**Exercise instructions**
What you give back from the listing below should be an exact copy of the lines from the one with "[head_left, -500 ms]" down to the one with "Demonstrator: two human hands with", and it should contain no pictures.

[Supplied records — start]

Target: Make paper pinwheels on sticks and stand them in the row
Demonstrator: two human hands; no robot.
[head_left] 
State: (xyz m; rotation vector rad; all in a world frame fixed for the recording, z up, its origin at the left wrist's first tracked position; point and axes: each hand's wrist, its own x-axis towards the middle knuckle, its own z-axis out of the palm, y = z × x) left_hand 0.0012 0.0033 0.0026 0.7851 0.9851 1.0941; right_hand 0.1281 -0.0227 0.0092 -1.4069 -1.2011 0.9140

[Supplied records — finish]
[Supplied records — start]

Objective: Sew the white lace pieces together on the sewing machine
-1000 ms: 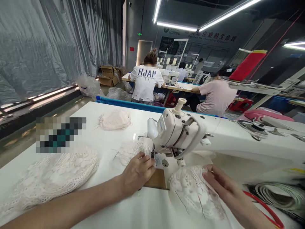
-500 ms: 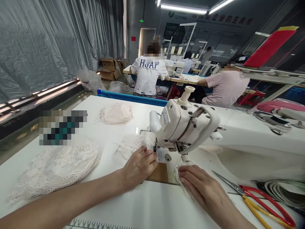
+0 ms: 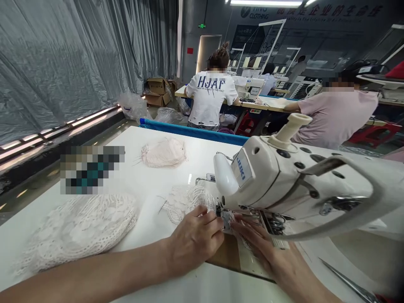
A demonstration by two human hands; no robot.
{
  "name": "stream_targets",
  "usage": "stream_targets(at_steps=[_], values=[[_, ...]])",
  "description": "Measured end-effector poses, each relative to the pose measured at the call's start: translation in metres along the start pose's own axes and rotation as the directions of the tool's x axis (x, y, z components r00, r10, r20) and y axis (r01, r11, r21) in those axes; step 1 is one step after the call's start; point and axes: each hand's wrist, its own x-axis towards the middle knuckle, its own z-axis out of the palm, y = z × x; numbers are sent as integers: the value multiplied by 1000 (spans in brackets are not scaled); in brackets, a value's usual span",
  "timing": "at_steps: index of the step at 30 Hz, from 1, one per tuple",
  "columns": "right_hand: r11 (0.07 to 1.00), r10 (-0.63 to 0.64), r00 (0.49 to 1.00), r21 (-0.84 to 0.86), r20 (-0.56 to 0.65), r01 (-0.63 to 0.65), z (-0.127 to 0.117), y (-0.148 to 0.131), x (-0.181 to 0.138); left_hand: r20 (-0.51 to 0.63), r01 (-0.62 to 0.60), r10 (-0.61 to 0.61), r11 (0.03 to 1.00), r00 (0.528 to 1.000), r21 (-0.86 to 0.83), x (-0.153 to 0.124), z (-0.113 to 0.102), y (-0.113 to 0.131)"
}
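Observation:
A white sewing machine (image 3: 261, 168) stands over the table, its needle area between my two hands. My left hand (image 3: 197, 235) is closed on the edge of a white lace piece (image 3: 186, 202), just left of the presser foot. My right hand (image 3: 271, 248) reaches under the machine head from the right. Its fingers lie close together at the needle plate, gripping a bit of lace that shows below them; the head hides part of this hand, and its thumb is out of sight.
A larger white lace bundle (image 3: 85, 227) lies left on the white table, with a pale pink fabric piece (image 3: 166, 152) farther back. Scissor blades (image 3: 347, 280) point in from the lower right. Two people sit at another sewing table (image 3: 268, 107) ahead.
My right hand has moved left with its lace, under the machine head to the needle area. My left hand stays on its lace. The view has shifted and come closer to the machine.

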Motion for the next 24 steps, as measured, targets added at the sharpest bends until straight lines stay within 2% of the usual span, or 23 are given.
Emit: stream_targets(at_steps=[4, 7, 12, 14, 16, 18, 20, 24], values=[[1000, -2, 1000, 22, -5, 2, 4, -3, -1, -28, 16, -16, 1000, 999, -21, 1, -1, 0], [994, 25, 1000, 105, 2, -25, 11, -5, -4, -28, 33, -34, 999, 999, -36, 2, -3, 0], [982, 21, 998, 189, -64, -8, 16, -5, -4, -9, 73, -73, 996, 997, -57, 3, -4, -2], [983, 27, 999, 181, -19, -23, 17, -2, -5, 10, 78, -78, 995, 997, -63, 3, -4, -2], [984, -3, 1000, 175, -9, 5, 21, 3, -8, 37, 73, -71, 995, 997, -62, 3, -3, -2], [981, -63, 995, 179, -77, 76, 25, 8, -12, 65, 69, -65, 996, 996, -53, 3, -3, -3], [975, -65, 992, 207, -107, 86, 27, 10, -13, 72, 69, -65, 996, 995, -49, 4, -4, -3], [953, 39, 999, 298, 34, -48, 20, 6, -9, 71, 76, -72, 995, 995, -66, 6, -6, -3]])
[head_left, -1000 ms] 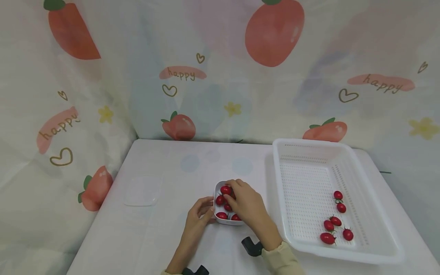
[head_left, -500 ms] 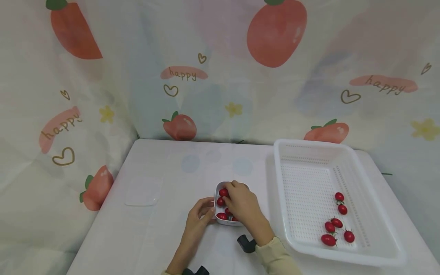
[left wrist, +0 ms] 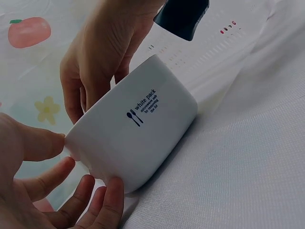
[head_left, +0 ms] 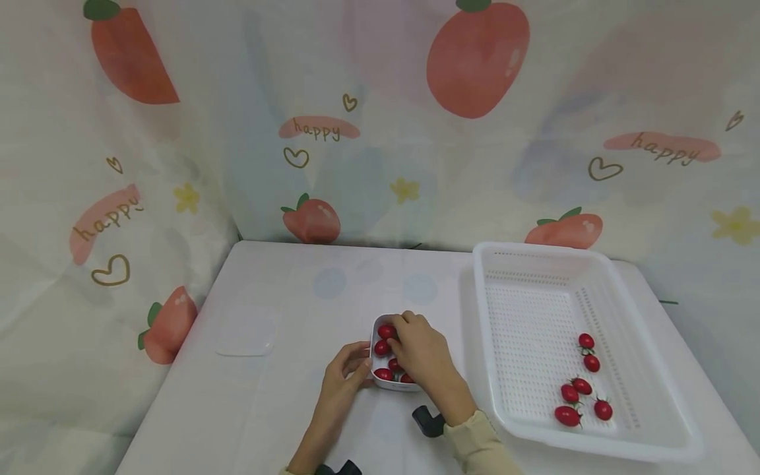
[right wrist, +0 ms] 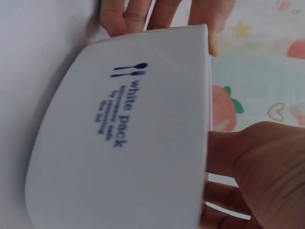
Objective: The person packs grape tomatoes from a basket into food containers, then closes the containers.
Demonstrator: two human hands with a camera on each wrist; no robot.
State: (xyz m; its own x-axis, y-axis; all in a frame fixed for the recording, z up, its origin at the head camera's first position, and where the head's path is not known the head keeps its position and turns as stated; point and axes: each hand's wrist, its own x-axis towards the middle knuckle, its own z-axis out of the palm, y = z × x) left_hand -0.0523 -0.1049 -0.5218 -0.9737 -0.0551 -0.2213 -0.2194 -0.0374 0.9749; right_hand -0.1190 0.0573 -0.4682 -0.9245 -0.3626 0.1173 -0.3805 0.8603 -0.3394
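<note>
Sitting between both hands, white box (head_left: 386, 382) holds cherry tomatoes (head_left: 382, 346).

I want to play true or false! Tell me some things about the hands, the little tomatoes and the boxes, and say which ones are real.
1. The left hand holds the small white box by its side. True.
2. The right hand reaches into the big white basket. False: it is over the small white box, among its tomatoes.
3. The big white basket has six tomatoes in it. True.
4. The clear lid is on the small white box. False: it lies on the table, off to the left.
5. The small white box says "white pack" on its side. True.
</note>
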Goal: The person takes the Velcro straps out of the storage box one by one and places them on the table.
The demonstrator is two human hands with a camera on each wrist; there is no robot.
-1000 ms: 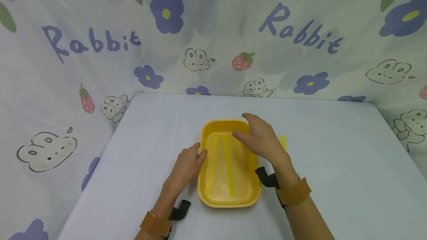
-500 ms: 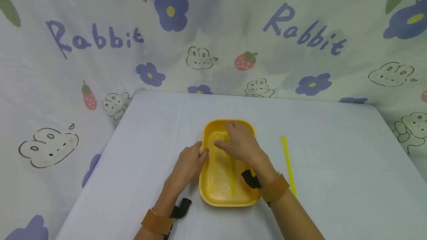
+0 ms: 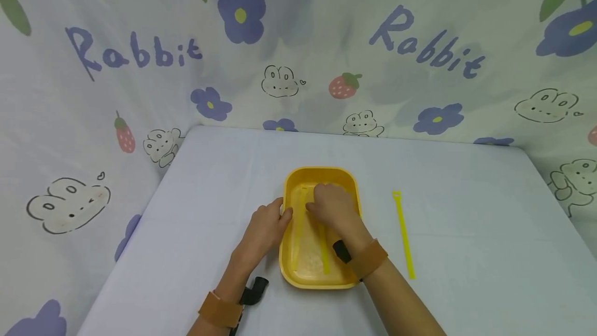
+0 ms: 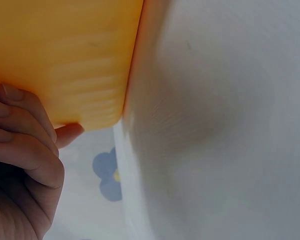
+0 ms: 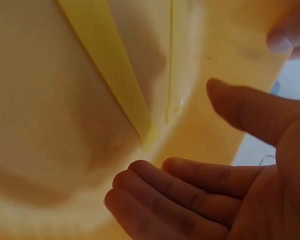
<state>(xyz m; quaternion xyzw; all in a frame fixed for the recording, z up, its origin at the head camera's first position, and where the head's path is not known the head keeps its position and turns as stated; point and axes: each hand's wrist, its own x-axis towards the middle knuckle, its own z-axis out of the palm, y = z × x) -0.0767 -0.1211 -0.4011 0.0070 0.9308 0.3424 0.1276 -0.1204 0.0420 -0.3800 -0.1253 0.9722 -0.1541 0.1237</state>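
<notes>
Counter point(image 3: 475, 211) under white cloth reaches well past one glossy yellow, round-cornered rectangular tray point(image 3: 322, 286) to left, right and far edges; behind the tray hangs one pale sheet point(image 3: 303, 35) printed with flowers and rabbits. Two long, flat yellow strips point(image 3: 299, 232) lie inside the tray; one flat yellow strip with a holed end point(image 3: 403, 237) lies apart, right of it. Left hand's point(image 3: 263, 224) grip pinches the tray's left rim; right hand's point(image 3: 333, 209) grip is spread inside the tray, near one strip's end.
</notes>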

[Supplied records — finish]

**Response for this exercise**
[head_left, -500 ms] 
[left wrist, +0 ms] 
[head_left, +0 ms] 
[right wrist, +0 ms] 
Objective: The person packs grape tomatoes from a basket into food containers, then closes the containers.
Demonstrator: two human hands with a camera on each wrist; no robot.

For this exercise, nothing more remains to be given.